--- WORK INSTRUCTION ---
When you retype the data, keep every line exactly as it appears.

*** INFORMATION SUPPLIED Section Begins ***

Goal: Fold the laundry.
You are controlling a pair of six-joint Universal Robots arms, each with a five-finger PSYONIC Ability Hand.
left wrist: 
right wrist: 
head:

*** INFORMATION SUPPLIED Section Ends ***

--- REPLY TO THE TASK ---
Goal: Fold the laundry.
You are controlling a pair of six-joint Universal Robots arms, each with a five-finger PSYONIC Ability Hand.
left wrist: 
right wrist: 
head:

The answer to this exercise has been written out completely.